The people went about their work, but all day long they met other people who were prone to stop and talk about the wonder of the visitors. Throughout the day, the uneasiness kept growing as rumor piled on rumor, as speculation grew, with each speculation adding to the sense of uneasiness and, at times, the sense of fear. Little work was done.

An Iowa farmer, not bothering to turn on his radio, went out in the early dawn to do the morning chores and was stopped in his tracks by the sight of the huge black box that was sitting in his cornfield. He hurried back into the house and came out again armed with a twelve-gauge shotgun, his jacket pocket sagging with a handful of shells. Riding a small farm tractor, he went to the cornfield and parked outside the fence that enclosed the field. Climbing from the tractor, he crawled through the fence and walked toward the visitor. It made no sign that it noticed his approach. Cautiously, he made his way around it. Apparently, it was doing nothing; it was only sitting there. Twice he raised the gun, his finger on the trigger; each time he decided not to shoot. There Was no way of telling, he reminded himself, what it might do if he shot at it. Finally, having circled it, he climbed through the fence, clambered on the tractor and went back to the morning chores.

Looking to his left, the airliner pilot spotted the visitor several miles away. He reached out a hand and nudged the man sitting next to him. "Look over there," he said. The other looked. "It's paralleling us," he said. "I thought all of them were down," the pilot said. "Sitting on the ground." They continued to watch it. It continued on course with them, matching their speed, moving no nearer or no farther off.

A man stood on a street corner in a ghetto area and raised his arms above his head. He bellowed to the others in the street. "Our brothers out of space," he howled, "have come to rescue us. They're dropping down to confront those who hold us in our bondage. Let us rejoice, brothers, for help has finally come." The people gathered to listen to his mad ranting, grinning or scowling as the words might strike them, but not believing him, for these people of the street believed no one at all, but sensing in him a primitive excitement that stirred in them a savage anger at their hopelessness. An hour later, there was looting and burning in the area.

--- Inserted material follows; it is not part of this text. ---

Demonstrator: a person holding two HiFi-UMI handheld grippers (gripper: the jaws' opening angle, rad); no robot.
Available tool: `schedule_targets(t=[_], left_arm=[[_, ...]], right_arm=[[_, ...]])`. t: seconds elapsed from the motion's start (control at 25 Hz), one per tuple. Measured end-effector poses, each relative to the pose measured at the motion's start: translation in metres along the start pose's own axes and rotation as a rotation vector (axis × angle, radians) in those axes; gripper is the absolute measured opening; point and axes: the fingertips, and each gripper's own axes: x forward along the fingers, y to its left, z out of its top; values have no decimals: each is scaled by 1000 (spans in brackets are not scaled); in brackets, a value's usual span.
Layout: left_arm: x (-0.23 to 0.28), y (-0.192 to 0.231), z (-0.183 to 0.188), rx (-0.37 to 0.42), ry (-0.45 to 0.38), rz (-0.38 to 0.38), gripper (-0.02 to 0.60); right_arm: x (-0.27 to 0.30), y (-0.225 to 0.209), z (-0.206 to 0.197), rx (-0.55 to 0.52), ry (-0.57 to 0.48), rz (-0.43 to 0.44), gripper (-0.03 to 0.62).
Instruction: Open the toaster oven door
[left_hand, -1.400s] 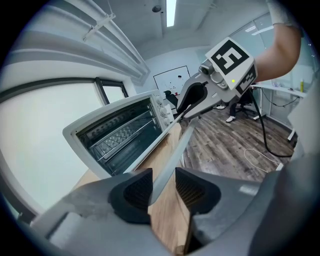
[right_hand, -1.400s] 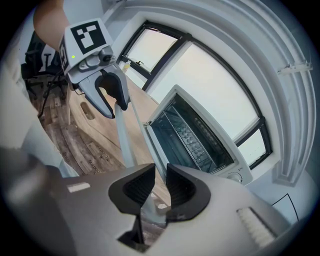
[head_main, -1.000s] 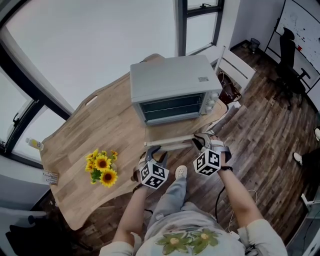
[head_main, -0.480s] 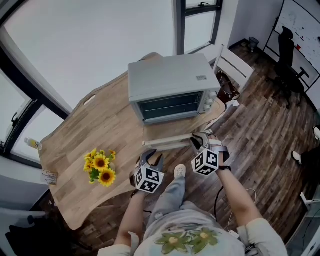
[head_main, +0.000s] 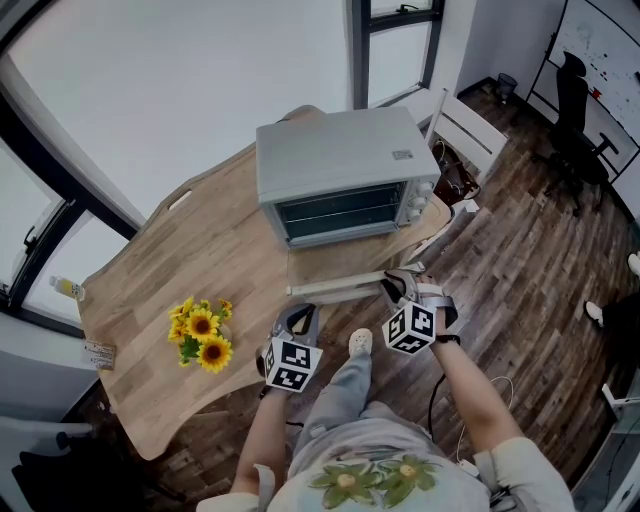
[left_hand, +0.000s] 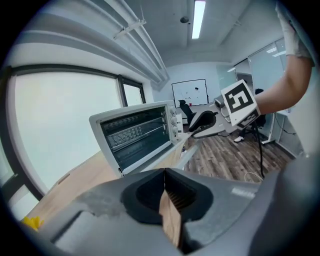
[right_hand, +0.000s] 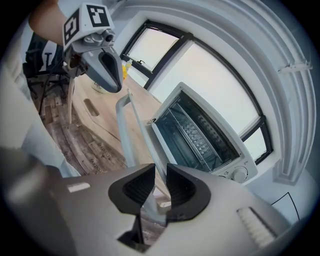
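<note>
On the wooden table (head_main: 160, 270) sits the toaster oven (head_main: 335, 160), a gray metal box with round knobs (head_main: 425, 200) at its right end. Its door (head_main: 335, 262) already lies flat, tipped down toward the person, so the opening looks done. Wire racks (head_main: 340, 212) show in the dark inside. The long pale handle (head_main: 335, 289) runs along the door's near edge. The right gripper (head_main: 392, 284) is clamped on the handle's right end; letting go seems all that is left. The left gripper (head_main: 298, 318) is closed tight on nothing, near the handle but not touching it. Yellow sunflowers (head_main: 203, 335) stand well off to the left.
</note>
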Motion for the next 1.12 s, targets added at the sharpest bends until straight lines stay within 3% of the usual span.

In one New England village, someone (never identified) went into a church and began ringing the bell. Curious people came to learn why the bell was ringing. And to many of them, it seemed good to be there, proper to be there when visitors had come upon the Earth. So they went into the church and the minister, hurrying from the parsonage, found them there. To him, as well, it seemed proper that they should be there, so he led them in prayer. In other villages, other church bells rang and other people came to be led in prayer. Across the land suddenly God-stricken people flocked to church.

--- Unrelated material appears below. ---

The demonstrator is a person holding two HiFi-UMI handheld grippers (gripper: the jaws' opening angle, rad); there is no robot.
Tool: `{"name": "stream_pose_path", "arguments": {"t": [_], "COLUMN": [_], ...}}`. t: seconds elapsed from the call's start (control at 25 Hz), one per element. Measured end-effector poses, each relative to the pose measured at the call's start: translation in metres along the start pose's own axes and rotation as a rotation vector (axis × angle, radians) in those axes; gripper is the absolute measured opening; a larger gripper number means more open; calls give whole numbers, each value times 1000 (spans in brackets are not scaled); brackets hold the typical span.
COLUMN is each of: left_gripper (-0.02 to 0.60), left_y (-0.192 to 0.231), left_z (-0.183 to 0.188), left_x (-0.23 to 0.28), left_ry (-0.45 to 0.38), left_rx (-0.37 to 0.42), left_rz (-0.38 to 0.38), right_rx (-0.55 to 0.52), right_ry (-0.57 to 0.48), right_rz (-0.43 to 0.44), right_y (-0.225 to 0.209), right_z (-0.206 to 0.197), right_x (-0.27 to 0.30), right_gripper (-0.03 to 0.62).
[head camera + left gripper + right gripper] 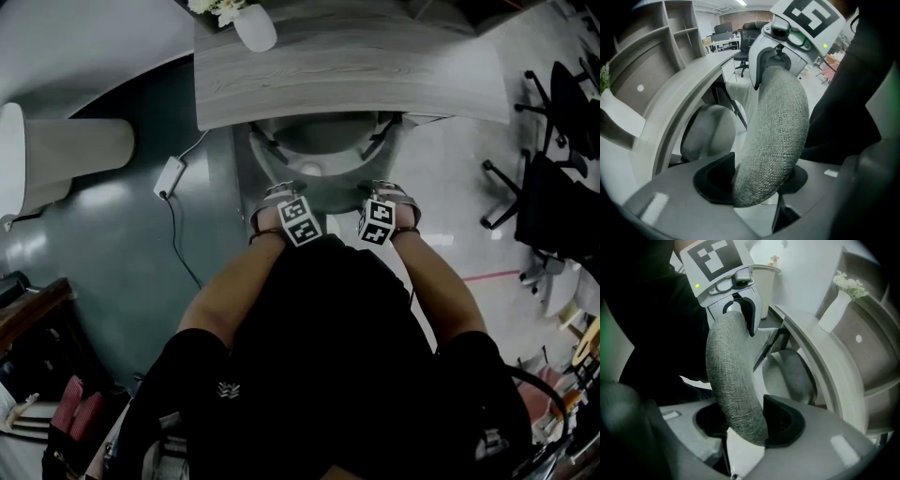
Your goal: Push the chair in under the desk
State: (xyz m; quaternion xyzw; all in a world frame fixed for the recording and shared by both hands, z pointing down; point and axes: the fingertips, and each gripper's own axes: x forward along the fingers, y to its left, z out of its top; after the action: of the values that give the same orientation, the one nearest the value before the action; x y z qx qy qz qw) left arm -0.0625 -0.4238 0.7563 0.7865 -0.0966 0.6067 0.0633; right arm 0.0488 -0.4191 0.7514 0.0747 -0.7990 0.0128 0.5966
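A downward view over a person's dark-clothed shoulders and forearms is shown. At the far left, a pale round pedestal [80, 150] is seen on the grey floor. Just right of it, a white power adapter [169, 176] lies with its cable trailing toward the viewer. On the far left corner of a curved grey wood desk [375, 75], a white vase [255, 28] with pale flowers [214, 7] is stood.

The chair [323, 141], upholstered in grey fabric, is placed at the near edge of the desk, in the middle of the scene. Its seat is tucked beneath the desktop and only its curved backrest [780, 122] stands clear, toward the person.

The left gripper [281, 192] is pointed steeply down onto the left part of the backrest's top rim. In the left gripper view its jaws are closed around the padded rim, and the fabric fills the gap between the black pads [717, 180].

The right gripper [389, 190] is set just beside it on the right part of the same rim. In the right gripper view the rim is likewise clamped between its jaws, with the fabric against both pads [785, 420].

At the far right, black office chairs [562, 197] are parked well apart from the desk.
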Motion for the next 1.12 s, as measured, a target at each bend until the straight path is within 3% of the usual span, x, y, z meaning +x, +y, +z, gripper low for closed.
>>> {"name": "stream_pose_path", "arguments": {"t": [0.32,0.64,0.8,1.0,1.12], "left_gripper": [242,209,143,8,6], "left_y": [-7,-14,-2,31,49], "left_z": [-3,1,11,36,49], "left_x": [-17,-81,-119,-186,-231], "left_ry": [-87,-238,-372,-634,-783], "left_rx": [-60,-163,-264,-428,-450], "left_rz": [61,135,222,355,431], "right_rx": [105,246,420,474,597], "right_ry": [-27,-90,-254,-493,-670], "right_rz": [-73,-138,-200,-388,-440], "right_y": [5,10,-6,-44,-64], "right_z": [-2,-6,-1,14,25], "right_x": [-16,-66,-108,-173,-211], "right_gripper": [184,184,178,146,123]}}
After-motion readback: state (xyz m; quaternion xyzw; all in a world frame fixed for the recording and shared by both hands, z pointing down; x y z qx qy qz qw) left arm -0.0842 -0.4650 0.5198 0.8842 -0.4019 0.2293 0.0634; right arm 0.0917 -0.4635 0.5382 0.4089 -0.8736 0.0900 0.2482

National guardsmen cordoned off the visitors that were sitting on the ground. Highway patrolmen worked to keep traffic moving as thousands of sightseers converged upon the sites where the visitors were sitting. And in some scattered places visitors, floating easily along, only a few hundred feet above the ground, patrolled the highways. Motorists stopped their cars to get out and gape and tangled traffic jams resulted. There were many accidents.